Gather every line in the records below that contains the word "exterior".

Dataset items:
^^^^^^^^
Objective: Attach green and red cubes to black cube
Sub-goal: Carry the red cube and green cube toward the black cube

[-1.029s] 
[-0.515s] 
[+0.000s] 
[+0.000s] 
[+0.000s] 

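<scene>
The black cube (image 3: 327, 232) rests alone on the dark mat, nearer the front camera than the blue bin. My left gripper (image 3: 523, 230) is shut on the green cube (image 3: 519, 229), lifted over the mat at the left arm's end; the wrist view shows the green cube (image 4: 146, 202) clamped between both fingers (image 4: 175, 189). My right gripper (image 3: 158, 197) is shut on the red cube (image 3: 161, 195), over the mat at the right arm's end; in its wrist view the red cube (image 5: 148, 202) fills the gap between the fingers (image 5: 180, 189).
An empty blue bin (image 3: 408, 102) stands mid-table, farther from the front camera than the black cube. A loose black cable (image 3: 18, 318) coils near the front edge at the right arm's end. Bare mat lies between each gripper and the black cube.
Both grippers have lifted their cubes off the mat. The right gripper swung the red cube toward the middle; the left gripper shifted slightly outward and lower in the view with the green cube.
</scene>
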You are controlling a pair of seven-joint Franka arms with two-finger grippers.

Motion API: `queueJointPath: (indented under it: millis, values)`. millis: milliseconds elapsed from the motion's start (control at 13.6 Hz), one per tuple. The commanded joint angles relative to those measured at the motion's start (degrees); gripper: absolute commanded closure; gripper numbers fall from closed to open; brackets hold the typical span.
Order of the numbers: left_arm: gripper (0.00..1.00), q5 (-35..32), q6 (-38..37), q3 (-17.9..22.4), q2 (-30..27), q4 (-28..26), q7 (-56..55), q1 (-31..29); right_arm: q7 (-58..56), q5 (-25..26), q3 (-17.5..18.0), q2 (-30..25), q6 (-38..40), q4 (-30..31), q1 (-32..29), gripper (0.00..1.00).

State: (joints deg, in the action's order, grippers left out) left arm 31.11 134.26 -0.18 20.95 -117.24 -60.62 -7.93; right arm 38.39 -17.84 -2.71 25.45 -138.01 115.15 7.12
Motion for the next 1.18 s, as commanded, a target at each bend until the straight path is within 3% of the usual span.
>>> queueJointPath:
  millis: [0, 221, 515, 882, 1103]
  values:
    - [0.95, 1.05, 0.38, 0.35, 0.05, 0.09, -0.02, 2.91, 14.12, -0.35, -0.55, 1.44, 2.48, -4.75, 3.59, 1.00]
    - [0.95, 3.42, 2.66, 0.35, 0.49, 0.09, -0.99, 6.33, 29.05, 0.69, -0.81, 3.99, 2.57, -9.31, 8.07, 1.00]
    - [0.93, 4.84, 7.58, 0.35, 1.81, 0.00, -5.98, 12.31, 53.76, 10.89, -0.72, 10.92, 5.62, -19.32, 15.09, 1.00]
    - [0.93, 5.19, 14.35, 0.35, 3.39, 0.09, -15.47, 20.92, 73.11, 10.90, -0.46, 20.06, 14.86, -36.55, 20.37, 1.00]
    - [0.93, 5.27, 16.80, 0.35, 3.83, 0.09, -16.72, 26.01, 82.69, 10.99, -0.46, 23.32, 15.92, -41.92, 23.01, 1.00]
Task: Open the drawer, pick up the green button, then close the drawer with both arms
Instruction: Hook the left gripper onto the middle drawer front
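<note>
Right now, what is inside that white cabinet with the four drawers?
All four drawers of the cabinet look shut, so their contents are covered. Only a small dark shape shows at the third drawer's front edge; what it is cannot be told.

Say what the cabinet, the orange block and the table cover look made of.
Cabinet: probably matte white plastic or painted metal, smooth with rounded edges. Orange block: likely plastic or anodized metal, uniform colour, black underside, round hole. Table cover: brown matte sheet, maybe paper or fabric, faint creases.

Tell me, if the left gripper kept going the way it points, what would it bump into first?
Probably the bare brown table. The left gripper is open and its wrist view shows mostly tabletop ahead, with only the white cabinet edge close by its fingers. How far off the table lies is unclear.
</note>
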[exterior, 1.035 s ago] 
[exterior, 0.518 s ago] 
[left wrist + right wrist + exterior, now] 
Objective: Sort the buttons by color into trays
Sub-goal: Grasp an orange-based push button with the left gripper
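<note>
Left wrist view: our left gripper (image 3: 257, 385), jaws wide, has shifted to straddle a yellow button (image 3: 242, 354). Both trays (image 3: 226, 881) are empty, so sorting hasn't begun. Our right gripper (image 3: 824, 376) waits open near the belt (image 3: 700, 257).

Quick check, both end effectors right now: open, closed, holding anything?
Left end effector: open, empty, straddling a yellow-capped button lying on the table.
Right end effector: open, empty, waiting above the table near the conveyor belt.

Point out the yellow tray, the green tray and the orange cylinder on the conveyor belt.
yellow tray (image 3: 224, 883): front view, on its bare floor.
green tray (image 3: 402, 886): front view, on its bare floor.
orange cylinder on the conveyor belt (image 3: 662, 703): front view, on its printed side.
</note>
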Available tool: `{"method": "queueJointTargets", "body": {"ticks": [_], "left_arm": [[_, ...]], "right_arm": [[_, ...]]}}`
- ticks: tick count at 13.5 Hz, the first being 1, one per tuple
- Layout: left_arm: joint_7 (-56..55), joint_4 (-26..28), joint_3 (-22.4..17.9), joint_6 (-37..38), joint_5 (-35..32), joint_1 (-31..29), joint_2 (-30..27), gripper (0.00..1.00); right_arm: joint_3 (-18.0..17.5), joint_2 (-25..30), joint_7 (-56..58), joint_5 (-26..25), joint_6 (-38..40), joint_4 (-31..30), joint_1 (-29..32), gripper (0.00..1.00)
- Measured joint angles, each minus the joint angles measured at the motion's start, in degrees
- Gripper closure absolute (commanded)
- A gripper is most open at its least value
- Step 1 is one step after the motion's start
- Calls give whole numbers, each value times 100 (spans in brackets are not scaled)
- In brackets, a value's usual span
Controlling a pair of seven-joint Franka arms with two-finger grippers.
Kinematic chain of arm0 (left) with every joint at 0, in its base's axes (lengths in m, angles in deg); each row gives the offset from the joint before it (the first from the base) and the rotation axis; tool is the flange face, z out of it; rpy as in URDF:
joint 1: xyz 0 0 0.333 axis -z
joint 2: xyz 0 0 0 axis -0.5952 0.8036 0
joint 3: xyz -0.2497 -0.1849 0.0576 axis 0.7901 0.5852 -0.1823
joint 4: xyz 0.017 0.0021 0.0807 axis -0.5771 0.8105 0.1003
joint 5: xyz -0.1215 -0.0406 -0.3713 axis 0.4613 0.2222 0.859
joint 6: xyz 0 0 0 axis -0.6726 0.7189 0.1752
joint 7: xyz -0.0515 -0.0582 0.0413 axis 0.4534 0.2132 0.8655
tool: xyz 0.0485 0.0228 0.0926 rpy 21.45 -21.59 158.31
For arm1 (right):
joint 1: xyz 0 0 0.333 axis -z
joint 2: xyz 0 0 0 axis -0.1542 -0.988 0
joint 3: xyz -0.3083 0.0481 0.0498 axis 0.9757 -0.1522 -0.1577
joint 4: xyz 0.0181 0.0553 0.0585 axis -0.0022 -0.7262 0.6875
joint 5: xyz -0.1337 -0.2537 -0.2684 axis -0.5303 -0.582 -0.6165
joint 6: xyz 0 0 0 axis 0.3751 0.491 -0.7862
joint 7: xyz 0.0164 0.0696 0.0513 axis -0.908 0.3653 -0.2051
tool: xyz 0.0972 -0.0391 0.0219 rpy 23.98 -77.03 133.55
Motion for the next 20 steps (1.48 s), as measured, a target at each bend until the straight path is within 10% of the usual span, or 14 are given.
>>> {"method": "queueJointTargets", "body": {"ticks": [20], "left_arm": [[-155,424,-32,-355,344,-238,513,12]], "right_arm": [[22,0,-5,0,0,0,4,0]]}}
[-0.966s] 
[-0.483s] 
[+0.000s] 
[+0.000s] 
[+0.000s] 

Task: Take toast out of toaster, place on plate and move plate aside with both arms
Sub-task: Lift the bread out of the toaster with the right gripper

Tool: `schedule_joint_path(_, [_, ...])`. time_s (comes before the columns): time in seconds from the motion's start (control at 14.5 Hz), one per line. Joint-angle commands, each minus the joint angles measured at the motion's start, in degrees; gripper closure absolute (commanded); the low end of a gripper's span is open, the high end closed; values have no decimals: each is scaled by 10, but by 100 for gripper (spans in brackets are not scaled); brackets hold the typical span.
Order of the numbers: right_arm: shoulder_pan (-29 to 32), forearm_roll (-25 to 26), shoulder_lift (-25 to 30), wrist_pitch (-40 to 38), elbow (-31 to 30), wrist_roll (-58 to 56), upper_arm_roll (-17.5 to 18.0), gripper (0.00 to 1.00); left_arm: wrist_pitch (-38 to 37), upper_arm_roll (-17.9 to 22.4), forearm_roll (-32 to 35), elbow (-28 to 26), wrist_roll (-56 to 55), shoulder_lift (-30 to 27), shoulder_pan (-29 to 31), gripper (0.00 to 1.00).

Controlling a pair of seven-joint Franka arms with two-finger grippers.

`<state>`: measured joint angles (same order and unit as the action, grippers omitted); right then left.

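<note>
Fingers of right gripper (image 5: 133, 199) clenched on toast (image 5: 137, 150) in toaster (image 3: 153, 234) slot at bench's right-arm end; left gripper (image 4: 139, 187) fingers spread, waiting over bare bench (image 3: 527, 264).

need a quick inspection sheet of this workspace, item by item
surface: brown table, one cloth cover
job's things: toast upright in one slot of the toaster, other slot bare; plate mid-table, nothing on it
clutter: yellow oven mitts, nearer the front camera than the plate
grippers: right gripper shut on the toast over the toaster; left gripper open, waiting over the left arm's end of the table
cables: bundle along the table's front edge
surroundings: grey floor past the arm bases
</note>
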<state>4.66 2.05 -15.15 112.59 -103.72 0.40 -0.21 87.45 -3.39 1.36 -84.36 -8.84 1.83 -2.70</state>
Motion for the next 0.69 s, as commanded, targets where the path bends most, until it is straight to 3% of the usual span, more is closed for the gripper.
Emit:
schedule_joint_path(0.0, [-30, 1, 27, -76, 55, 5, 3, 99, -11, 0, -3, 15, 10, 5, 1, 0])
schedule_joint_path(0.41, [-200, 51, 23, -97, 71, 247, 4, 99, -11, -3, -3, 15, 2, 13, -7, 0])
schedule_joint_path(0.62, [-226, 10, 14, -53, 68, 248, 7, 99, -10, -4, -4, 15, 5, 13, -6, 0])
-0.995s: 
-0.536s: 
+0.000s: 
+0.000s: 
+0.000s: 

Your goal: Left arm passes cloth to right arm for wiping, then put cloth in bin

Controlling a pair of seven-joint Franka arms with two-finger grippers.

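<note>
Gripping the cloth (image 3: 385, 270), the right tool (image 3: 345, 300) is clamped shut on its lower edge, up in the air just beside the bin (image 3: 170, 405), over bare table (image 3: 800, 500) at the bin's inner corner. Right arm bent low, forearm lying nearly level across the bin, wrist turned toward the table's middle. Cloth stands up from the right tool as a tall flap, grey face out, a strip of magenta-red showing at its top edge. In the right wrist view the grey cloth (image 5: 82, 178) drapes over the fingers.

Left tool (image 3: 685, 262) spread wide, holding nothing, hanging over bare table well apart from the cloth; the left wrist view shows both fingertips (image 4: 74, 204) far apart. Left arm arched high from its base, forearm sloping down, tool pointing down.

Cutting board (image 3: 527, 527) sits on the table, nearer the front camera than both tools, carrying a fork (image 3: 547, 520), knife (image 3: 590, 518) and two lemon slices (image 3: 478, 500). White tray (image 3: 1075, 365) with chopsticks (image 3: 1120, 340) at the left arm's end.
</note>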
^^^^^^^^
◆ **SOLUTION**:
[exterior, 1.035 s ago] 
[exterior, 0.518 s ago] 
[left wrist + right wrist + exterior, now] 

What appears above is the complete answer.